Is your development site in a Designated Protected Area?

10 minute read
15 November 2016

If the affordable housing element of your development includes shared ownership and your development site is in a Designated Protected Area (DPA) then the registered provider (RP) granting the shared ownership leases will, if the properties form part of their grant-funded programme, have to include certain clauses in the shared ownership leases, which seek to ensure the preservation of the proprieties for shared ownership indefinitely.

As the DPA status of a site can impact on viability for an RP, developers, as well RPs should be alert to the DPA status of a site so that the implications can be considered early and, if necessary, an application for waiver can be submitted in good time.

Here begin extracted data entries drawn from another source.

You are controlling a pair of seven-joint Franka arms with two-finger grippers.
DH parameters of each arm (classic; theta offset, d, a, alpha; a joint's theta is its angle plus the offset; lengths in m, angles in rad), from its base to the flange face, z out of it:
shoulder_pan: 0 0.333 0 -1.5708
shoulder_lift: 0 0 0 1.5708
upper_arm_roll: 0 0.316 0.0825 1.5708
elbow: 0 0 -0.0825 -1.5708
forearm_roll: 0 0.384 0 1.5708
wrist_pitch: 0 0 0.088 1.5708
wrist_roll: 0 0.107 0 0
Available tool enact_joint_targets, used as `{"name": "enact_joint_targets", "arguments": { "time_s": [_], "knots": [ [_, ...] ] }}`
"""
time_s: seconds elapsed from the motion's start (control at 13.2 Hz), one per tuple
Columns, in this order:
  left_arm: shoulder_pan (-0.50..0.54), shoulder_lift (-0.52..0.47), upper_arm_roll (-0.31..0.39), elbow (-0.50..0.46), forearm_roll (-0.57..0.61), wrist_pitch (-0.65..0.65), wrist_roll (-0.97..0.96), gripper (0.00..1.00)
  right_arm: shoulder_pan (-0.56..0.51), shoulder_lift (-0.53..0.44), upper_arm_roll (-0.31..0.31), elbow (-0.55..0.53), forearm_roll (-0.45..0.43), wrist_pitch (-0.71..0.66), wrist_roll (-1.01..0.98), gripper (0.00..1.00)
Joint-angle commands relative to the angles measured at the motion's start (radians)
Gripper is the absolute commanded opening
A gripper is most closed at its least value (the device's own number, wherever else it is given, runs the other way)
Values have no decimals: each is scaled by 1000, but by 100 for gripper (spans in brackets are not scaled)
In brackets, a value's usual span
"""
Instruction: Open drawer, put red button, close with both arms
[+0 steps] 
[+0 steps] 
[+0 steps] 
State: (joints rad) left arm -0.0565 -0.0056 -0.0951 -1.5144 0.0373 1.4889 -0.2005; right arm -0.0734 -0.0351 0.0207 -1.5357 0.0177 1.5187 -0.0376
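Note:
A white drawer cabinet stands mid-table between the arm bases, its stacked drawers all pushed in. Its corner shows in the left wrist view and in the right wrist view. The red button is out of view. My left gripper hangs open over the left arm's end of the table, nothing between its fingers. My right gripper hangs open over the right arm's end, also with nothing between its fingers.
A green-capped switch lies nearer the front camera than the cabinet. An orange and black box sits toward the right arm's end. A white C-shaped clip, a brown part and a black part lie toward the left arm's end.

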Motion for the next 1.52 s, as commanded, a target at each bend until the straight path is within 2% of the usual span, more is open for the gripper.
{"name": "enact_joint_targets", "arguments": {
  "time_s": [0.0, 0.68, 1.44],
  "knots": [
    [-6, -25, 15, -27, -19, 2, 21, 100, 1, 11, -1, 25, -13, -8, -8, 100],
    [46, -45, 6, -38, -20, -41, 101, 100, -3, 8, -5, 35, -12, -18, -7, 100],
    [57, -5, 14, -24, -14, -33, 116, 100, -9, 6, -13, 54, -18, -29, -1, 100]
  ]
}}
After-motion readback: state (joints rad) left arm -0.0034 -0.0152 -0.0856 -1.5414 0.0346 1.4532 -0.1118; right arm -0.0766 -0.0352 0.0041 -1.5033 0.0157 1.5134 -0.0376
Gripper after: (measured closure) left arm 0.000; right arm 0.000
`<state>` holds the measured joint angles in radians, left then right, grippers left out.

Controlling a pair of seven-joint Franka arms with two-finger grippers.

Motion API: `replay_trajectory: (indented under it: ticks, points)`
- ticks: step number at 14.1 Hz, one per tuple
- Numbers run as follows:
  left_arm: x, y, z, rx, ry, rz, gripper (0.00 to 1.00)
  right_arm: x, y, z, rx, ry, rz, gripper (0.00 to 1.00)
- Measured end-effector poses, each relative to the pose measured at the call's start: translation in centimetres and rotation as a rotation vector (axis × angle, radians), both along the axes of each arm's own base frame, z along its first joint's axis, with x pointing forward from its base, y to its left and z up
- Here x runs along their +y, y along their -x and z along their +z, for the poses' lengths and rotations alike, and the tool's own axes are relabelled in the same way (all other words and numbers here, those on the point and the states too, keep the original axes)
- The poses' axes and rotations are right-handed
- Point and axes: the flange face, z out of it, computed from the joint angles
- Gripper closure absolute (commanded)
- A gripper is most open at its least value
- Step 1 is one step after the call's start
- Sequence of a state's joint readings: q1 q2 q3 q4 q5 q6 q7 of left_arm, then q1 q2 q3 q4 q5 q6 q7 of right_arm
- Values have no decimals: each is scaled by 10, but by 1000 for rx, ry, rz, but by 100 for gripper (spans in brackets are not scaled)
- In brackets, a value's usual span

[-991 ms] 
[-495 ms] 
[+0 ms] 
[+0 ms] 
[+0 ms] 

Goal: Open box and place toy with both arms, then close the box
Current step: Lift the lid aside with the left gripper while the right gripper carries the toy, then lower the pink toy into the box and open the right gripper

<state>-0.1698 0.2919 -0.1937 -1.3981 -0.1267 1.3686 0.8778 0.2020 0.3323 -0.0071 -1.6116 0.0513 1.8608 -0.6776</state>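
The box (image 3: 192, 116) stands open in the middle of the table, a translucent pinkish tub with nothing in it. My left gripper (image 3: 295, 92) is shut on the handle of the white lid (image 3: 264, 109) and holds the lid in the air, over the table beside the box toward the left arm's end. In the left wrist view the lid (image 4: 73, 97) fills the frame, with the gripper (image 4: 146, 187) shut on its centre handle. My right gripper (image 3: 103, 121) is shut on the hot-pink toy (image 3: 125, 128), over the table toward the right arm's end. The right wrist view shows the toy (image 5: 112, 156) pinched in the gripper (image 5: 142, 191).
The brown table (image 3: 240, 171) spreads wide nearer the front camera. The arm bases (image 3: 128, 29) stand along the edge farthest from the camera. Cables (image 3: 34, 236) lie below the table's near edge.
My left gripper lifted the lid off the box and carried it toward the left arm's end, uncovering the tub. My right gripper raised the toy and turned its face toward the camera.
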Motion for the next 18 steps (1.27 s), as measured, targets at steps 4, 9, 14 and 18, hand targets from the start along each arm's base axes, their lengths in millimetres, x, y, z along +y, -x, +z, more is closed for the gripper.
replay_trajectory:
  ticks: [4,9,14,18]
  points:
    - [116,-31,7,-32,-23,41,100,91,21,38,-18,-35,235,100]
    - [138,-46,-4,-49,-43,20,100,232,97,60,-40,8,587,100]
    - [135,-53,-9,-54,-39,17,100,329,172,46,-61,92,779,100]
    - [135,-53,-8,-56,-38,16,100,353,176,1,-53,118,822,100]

Below, we consider some frequently asked questions in relation to DPAs:

Why and how were DPAs introduced?

Under a shared ownership lease, the shared owner will acquire a 'share' of the property and pay rent on the rest, which remains in the ownership of the RP landlord. The shared ownership lease entitles the shared owner to purchase additional shares in the property (known as staircasing), until it owns 100% and it has 'staircased out'. Once the shared owner has staircased out it can dispose of the property freely, out of the affordable housing sector, on the open market.

In some areas, shared ownership leases that are staircased out and then sold on the open market are difficult to replace, but if the terms of the lease are changed to either limit the % share a leaseholder can acquire, or to include a mandatory buy back right in favour of the landlord, this would take the lease outside of the protection from enfranchisement provisions included in Schedule 4A of the Leasehold Reform Act 1967 (as amended) (the LRA 1967), meaning that the leases would be subject to enfranchisement rights (which would enable the leaseholder to circumvent the restrictions imposed by acquiring the freehold of the property, possibly at a lower price, and to determine the lease).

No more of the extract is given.